HanChol only frowned to signal his displeasure—his suppliers were all too prone to late deliveries. In the past, he would have snapped at his aide and considered punishing the subcontractor with reduced orders. But these days he was far less given to impatience over such delays. He had learned that if something was meant to happen, it would happen no matter what, sooner or later. The reverse was also true, so frightfully true. This made him act generously to those people who would not happen on the scale that he had, no matter how much they tried. People like his suppliers, employees, his quietly diligent aide. As a matter of fact, most people he knew fell into this category, except his military and political connections.
At the station, his engineers were waiting to show him the most recent tweaks to the engine, and seeing its gleaming iron pistons and cylinders, all so perfectly formed and in sync with one another, resting in immaculate silence and contained energy, HanChol had the distinct impression that he was looking inside his own heart.
*
JADE HAD SLEPT only a few hours that cold December night.
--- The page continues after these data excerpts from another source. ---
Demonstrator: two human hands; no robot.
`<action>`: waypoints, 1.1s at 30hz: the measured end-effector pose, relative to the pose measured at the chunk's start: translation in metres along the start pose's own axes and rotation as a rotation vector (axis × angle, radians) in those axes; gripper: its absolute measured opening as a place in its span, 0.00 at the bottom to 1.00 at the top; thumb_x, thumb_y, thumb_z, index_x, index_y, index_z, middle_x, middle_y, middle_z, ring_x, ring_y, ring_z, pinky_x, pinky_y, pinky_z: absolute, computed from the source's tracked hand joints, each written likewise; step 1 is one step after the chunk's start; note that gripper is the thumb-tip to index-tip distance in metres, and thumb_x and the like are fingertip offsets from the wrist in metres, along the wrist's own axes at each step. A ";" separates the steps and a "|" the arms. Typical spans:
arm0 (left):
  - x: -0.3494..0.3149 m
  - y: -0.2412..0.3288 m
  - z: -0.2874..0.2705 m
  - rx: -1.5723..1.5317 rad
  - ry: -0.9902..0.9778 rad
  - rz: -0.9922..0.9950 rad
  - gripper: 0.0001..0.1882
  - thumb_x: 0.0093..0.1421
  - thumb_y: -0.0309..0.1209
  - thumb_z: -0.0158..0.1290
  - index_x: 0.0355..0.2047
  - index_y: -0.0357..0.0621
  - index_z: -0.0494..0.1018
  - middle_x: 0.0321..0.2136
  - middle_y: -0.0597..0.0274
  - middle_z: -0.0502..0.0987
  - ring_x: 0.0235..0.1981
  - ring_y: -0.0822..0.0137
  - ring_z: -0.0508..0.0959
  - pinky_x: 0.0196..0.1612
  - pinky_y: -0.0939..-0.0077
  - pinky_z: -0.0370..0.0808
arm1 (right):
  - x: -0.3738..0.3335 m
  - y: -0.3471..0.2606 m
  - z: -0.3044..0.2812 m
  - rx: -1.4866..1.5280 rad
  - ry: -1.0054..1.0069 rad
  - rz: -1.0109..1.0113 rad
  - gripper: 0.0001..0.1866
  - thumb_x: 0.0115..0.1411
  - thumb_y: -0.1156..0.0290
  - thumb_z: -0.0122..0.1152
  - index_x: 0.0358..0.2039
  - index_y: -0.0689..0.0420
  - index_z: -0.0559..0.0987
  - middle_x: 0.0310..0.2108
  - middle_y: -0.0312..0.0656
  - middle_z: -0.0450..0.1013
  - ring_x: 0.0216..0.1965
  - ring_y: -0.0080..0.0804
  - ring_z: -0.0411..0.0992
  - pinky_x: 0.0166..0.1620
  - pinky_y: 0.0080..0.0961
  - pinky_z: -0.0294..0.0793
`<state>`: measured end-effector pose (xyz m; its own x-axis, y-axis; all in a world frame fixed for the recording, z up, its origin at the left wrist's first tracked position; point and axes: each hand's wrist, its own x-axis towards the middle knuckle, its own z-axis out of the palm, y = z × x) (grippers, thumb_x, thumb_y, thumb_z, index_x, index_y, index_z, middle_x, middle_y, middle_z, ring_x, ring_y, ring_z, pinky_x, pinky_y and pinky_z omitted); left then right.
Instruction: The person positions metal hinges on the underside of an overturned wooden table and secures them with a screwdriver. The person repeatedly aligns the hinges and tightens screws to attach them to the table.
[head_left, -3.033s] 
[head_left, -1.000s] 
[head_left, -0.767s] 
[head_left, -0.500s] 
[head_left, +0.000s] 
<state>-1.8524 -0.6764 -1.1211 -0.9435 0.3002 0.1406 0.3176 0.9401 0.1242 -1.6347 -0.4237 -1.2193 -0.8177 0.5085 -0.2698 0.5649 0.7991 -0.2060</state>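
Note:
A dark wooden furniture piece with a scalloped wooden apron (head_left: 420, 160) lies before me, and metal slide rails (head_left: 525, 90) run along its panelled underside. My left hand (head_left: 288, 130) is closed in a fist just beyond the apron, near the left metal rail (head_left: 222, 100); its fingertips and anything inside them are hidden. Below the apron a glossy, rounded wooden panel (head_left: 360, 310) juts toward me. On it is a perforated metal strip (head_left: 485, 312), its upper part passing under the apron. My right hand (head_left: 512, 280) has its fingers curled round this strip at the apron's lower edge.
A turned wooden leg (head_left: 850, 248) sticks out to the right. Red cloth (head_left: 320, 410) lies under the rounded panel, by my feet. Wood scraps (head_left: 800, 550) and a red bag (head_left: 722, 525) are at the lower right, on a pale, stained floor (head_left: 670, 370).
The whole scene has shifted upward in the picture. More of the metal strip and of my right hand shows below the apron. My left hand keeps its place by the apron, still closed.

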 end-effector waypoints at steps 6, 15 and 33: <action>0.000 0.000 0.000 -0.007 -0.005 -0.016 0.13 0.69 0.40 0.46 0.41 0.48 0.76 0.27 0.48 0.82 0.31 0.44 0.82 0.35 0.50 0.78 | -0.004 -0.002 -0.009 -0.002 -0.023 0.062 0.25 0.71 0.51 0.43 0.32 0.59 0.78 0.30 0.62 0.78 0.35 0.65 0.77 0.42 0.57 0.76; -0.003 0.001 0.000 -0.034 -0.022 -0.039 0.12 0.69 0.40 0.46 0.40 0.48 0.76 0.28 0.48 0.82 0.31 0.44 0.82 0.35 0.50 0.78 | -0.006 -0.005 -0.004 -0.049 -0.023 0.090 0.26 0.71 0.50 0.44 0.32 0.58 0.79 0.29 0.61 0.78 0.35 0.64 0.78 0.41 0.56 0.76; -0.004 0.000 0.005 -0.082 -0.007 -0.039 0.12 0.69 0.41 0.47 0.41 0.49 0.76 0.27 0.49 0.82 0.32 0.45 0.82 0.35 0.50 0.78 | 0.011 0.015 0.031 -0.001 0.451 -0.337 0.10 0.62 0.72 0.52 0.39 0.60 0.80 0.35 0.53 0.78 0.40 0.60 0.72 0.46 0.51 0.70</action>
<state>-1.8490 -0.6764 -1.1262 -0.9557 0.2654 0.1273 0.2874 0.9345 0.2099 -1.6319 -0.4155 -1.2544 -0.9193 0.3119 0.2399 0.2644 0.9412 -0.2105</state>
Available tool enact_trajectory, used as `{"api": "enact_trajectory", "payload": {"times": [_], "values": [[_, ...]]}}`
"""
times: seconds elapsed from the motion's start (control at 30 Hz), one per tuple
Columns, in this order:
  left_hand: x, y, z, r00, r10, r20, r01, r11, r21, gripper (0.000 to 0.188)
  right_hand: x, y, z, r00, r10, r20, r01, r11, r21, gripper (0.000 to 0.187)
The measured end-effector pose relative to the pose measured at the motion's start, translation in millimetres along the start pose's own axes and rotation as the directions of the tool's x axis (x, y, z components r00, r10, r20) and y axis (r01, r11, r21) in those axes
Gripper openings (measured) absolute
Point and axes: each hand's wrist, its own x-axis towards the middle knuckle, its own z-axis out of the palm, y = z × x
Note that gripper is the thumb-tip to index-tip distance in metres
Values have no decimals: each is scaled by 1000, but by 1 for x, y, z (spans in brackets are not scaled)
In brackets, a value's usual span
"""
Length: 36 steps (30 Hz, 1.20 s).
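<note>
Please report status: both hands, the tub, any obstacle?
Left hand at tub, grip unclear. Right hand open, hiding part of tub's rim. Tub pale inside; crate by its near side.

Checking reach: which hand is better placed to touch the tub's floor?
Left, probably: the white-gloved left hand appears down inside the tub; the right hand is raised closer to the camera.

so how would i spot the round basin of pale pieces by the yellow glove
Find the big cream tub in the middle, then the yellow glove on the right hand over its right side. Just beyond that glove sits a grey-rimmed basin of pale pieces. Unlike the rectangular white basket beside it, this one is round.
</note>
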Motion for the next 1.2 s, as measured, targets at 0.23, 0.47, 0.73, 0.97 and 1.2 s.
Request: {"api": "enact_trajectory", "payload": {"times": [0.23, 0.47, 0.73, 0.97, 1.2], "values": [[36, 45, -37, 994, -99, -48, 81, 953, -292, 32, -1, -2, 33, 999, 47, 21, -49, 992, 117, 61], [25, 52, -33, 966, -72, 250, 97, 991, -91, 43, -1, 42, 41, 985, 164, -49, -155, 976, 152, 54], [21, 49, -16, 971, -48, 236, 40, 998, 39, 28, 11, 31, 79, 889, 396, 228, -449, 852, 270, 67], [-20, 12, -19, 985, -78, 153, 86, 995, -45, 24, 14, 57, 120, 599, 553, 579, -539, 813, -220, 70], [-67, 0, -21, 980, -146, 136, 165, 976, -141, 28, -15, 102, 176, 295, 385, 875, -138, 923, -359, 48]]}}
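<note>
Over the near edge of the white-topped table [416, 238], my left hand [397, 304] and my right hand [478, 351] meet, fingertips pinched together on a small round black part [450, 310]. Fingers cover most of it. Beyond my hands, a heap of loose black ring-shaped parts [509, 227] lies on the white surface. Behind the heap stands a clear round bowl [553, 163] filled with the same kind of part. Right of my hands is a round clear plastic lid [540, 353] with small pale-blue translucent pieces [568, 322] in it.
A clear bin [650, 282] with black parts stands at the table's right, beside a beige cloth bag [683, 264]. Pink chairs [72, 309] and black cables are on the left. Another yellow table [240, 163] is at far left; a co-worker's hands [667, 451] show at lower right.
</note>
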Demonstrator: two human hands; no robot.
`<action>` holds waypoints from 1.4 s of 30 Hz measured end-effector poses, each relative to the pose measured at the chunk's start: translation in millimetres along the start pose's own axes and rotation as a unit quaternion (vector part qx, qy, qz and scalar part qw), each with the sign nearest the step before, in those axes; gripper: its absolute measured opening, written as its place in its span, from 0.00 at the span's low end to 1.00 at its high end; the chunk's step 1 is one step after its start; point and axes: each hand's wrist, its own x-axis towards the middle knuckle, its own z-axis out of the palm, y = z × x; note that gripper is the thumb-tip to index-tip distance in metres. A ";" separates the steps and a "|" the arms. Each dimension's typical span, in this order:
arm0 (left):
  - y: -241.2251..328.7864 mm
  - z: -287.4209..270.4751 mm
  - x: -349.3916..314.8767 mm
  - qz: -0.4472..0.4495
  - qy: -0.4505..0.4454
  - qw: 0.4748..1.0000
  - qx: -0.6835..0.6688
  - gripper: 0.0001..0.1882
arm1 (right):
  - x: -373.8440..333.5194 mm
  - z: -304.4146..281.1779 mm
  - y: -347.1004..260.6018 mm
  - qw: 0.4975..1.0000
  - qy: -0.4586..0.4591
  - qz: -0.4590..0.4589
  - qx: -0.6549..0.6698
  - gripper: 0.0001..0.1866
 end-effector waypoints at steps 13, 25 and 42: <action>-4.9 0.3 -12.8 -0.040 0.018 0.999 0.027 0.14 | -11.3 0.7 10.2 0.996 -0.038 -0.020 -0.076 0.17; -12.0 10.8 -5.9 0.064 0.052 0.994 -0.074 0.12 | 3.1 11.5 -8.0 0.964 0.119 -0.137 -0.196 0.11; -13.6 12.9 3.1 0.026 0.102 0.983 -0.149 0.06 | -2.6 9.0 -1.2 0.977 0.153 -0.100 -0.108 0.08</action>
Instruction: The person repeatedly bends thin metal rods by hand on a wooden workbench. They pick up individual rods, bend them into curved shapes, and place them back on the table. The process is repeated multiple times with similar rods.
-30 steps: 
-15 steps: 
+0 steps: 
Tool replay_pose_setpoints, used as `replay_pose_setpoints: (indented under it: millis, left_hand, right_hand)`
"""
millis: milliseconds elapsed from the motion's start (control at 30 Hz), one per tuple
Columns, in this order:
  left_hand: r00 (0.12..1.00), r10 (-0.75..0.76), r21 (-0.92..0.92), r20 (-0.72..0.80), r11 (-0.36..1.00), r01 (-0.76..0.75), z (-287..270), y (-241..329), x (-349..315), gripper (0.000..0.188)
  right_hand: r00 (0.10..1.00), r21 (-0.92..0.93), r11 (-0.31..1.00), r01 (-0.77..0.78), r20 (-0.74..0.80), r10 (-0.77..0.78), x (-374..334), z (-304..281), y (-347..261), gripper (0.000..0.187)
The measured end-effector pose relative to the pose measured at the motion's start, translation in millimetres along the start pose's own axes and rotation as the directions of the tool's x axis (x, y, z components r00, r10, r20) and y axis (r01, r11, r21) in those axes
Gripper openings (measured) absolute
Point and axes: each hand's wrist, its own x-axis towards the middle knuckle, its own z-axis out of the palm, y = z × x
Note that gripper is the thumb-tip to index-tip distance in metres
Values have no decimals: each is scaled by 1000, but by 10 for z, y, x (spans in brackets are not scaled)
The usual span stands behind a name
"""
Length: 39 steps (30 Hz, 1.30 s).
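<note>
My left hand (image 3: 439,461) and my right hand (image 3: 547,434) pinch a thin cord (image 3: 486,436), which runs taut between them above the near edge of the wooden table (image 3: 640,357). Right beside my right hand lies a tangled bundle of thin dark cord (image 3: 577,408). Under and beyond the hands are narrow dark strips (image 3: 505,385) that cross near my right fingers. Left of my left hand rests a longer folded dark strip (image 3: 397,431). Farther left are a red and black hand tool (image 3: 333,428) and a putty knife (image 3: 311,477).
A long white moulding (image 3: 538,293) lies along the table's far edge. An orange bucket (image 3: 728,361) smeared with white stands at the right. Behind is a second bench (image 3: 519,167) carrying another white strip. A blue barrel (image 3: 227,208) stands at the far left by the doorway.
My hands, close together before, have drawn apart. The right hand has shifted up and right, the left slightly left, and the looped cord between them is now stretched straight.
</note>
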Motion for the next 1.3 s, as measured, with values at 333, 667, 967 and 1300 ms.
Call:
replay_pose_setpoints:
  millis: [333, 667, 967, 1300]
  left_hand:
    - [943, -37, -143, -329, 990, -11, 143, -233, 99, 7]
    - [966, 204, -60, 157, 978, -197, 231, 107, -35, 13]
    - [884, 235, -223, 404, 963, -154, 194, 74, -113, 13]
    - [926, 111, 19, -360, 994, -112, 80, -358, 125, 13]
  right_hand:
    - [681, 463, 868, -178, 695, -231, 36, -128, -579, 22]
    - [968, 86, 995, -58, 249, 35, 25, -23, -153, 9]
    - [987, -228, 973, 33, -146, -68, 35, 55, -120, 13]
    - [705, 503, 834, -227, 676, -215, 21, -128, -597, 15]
When the sky began to get lighter, she wrapped herself in a thick sweater and stood on the portico, waiting for the sunrise.
The day before, the fellow teachers at her school were gossiping in the faculty lounge about the latest batch of arrests. Jade usually stayed out of these conversations. The others were well-born women who had studied piano and ballet in England, France, and America. Jade knew that they sometimes mixed in foreign phrases so that she wouldn’t understand what they were saying.
“Five assemblymen, on charges of communism and espionage. One has even been accused of being sent by Kim Il-Sung to assassinate the president . . .” The piano teacher arched her eyebrows, folding the newspaper in half. Ever since a North Korean spy had crossed the border and made his way to the Blue House a few years back, even longtime politicians were being exposed as impostors and secret agents.
“But I doubt that it’s true. How many more people have to be arrested before this stops?” she finished under her breath.